First a few things about security. When we say that an cryptographic scheme has $λ$ bits of security what we usually mean is that the only way to break it is to brute force the trapdoor information and so to try $2^λ$ combinations. Of course we are not considering any other type of attacks, side channel attacks etc. Afterwards we consider an adversary model e.g. computationally bounded. And if we prove that the scheme is secure against this adversary then we say it has $λ$ bits of security.

Since you are referring to theoretical security the answer is no. It would probably be yes if you were referring to quantitative security. I will try to offer a very intuitive counter example.

Instead of considering a hash function consider Textbook RSA with proper padding for example. Let's define its security only in terms of semantic security. So it is secure, and thus we say it has $1^λ$ bits of security, if for any $PPT$ adversary (on the security parameter) any pair of same length messages $m_1, m_2$, their corespoding ciphertexts are computationally indistinguishable. If RSA assumption holds, we know RSA is semantically secure.
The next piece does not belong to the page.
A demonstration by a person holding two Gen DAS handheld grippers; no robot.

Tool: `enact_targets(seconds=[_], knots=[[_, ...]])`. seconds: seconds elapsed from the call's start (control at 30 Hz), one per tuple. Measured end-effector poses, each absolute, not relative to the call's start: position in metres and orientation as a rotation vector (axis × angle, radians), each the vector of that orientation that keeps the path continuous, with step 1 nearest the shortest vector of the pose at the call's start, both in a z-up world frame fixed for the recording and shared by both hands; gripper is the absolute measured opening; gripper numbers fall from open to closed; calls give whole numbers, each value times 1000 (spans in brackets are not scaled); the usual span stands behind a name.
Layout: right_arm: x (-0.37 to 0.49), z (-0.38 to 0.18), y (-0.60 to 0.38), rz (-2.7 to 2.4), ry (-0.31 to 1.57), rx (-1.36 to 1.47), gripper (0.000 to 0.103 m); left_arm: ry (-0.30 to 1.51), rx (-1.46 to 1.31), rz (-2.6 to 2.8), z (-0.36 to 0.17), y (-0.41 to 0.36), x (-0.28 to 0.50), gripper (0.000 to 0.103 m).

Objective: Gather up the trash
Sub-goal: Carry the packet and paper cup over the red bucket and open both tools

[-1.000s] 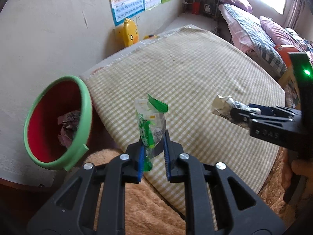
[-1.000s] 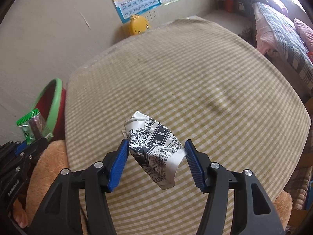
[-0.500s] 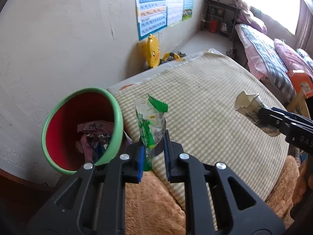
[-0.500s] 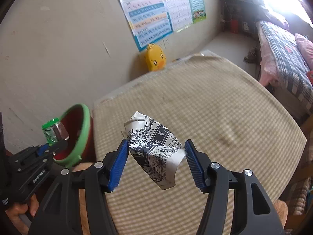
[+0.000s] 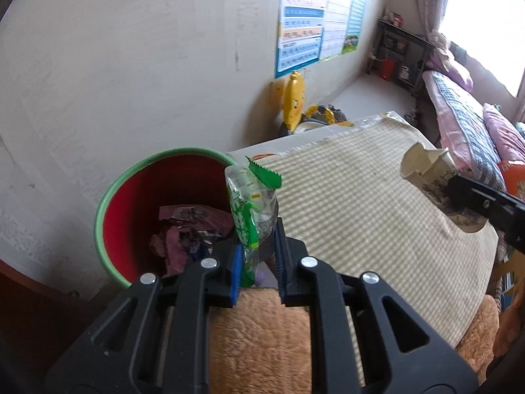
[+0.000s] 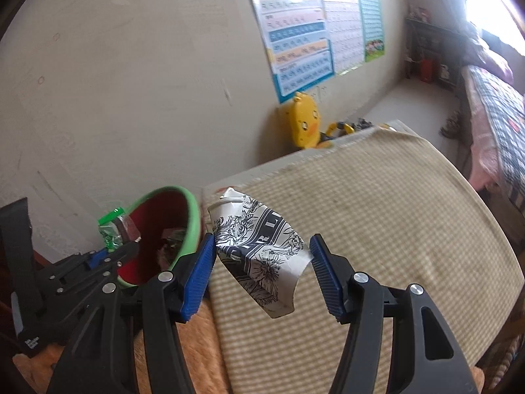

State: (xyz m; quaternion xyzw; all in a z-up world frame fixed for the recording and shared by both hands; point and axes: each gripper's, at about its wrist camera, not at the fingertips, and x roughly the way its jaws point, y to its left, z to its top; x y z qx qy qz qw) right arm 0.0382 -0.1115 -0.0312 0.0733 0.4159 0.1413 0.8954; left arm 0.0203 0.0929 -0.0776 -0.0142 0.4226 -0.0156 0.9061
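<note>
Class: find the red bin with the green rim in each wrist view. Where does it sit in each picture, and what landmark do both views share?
Left wrist: the bin is left of centre, behind the wrapper held in the left gripper.
Right wrist: the bin is lower left, beside the cup.
Shared landmark: the yellow duck by the wall.

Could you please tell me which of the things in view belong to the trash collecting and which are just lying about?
Part of the job:
green snack wrapper in the left gripper
crushed paper cup in the right gripper
red bin with green rim

Just lying about:
yellow duck toy
wall posters
checked mat
</note>
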Motion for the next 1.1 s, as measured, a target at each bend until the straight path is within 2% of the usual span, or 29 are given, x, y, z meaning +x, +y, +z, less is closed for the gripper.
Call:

Now consider a new scheme where $c=Enc_k(Enc_k(x))$. If the last encryption scheme was more secure than the first one, this would mean that the adversary would be able to achieve non-negligible advantage in a game where it is given two ciphertexts each one encrypted with the two schemes, e.g. the distributions would need to be non-negligibly close. From the RSA assumption this cannot be the case.